§ THE TASK: The word to find is "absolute". State how many lines below contain it, giving only the number.

§ DATASET CONTENT:
____________
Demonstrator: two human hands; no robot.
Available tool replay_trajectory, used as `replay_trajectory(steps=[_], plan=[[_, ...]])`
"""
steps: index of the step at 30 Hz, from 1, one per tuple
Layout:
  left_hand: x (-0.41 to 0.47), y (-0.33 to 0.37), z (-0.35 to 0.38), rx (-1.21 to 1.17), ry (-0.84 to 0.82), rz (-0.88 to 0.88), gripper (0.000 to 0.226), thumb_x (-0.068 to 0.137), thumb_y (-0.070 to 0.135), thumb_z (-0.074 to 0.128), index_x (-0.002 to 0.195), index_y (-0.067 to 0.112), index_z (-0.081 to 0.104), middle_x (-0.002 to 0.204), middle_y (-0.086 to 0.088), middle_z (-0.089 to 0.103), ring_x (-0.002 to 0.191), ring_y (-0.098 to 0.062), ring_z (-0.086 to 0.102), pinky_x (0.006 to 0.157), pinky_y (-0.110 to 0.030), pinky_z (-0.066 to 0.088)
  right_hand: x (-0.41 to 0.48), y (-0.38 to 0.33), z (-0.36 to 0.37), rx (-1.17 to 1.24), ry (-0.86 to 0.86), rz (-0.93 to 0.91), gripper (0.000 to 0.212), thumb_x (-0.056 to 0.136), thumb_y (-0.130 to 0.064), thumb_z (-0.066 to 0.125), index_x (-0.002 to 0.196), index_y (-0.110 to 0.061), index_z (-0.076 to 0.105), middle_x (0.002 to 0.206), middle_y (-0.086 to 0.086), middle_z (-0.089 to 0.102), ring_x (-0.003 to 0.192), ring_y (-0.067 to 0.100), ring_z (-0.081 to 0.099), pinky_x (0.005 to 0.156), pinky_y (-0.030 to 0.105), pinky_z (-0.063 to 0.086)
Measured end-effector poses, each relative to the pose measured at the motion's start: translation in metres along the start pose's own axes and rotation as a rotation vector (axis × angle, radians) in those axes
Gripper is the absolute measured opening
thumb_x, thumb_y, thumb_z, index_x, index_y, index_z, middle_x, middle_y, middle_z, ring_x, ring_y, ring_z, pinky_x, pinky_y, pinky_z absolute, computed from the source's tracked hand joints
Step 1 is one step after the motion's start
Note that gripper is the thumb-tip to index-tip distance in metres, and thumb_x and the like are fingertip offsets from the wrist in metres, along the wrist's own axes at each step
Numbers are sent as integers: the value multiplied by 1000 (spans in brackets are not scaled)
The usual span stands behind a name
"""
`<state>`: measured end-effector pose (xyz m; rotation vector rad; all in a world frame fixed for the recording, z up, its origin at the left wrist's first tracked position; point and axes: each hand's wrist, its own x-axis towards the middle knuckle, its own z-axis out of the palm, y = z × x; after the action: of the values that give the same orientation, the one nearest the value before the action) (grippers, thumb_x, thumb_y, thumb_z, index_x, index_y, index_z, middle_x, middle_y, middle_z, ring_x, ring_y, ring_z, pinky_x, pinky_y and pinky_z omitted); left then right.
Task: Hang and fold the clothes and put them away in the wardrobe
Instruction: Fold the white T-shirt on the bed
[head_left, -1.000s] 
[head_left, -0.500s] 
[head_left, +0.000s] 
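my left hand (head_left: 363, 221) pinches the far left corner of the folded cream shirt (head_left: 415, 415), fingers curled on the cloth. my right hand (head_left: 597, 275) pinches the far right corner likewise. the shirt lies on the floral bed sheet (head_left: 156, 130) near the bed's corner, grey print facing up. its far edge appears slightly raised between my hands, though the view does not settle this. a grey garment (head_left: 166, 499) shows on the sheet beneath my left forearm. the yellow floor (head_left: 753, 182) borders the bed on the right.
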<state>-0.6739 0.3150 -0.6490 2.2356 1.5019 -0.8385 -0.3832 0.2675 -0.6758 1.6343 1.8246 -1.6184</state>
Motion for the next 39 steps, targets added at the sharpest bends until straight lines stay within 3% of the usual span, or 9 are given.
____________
§ ANSWER FOR THE TASK: 2